Loadbalancers in PENDING_UPDATE state become immutable
Affects | Status | Importance | Assigned to | Milestone | |
---|---|---|---|---|---|
octavia |
Incomplete
|
Undecided
|
Unassigned |
Bug Description
We have observed that when an LB loses all of its members, it drops into a PENDING_UPDATE state and becomes immutable. The issue here is that the LB remains immutable until it returns to an ACTIVE state, which is usually caused by one or more members coming back online. However, there can be cases where LB members are completely removed (rather than simply being offline), and Octavia falsely labels them as OFFLINE. This state will last indefinitely. To recover from this state, operators have to perform database surgery to force Octavia to delete the LB in question.
A more desirable behavior would be to keep the LB mutable, but perhaps warn the user about modifying an LB that's in PENDING_UPDATE. This would allow operators and users to rapidly correct any LB that gets into this bad state without accidentally modifying an LB that should remain untouched.
Members going offline should not cause a transition to PENDING_UPDATE. That is not normal.
Member status should only affect the operating status field and never the provisioning status.

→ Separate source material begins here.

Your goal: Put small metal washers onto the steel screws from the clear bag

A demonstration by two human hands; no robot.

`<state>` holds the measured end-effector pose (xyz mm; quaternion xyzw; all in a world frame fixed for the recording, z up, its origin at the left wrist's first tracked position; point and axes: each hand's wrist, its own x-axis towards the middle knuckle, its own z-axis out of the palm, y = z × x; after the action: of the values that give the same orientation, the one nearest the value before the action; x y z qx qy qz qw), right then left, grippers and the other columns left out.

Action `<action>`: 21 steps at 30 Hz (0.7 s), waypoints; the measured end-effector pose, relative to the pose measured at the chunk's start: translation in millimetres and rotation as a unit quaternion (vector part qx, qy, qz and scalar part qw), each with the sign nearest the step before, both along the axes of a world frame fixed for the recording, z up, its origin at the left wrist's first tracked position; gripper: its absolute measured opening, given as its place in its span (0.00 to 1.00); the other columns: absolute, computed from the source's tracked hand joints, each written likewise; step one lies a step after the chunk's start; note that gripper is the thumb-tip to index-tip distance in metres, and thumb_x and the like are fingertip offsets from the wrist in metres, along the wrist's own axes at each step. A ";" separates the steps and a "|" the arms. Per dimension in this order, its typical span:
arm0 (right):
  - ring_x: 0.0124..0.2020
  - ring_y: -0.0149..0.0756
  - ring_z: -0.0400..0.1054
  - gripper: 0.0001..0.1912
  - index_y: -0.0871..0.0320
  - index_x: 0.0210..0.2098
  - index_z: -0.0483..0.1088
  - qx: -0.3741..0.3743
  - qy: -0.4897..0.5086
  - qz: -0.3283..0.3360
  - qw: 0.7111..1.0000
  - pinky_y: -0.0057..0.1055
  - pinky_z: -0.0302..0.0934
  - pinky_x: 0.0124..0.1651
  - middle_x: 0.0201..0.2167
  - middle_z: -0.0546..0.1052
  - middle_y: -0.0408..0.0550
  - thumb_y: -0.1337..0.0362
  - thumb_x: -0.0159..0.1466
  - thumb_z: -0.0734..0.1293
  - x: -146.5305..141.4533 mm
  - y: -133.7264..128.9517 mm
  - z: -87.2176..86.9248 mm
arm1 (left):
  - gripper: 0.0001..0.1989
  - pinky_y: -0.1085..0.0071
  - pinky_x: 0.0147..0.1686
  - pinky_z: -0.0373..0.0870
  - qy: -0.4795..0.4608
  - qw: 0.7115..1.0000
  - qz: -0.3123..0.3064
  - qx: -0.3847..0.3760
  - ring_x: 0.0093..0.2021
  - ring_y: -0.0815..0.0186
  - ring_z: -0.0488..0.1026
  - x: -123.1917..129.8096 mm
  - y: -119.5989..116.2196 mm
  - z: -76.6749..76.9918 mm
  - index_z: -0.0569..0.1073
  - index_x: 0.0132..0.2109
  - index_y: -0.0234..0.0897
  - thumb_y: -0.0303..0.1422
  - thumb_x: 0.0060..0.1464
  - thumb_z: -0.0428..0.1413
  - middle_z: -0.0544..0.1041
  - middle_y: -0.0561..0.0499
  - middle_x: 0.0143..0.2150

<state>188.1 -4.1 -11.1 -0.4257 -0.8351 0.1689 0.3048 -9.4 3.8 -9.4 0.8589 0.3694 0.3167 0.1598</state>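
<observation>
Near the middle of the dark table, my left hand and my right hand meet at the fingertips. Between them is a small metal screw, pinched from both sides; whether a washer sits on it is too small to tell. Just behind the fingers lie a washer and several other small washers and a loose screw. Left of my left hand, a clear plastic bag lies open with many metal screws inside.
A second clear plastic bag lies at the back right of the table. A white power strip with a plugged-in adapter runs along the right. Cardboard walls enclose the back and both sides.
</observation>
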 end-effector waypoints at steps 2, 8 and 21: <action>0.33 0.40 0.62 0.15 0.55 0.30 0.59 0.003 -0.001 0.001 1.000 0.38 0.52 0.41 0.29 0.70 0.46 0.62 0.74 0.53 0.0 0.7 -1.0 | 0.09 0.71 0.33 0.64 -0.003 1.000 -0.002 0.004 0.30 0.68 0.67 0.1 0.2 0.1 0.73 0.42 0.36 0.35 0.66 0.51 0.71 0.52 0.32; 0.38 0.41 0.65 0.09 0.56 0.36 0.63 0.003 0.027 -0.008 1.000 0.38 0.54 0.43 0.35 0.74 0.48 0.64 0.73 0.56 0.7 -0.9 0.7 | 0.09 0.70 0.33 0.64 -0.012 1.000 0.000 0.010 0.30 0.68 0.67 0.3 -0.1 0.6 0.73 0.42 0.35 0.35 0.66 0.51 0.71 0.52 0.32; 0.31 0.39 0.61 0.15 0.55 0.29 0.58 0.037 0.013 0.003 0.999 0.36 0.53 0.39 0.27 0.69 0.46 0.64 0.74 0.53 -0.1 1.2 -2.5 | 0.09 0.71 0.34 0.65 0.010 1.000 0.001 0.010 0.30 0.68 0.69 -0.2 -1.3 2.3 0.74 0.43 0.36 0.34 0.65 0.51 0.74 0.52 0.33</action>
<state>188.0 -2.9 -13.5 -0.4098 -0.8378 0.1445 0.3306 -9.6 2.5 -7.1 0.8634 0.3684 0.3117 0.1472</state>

Also note, you should never edit that statuses in the database. PENDING_* means one of your controller processes has ownership of the load balancer object and is actively working on it. Some actions have very long retry timeouts (retrying nova failures for example). After those timeouts expire, the object should go back to ACTIVE or ERROR depending on if we could resolve the failure.
Can you provide the configuration settings of this load balancer?
Listeners, protocols, health monitor settings, etc?
Also, can you provide the worker and health manager logs?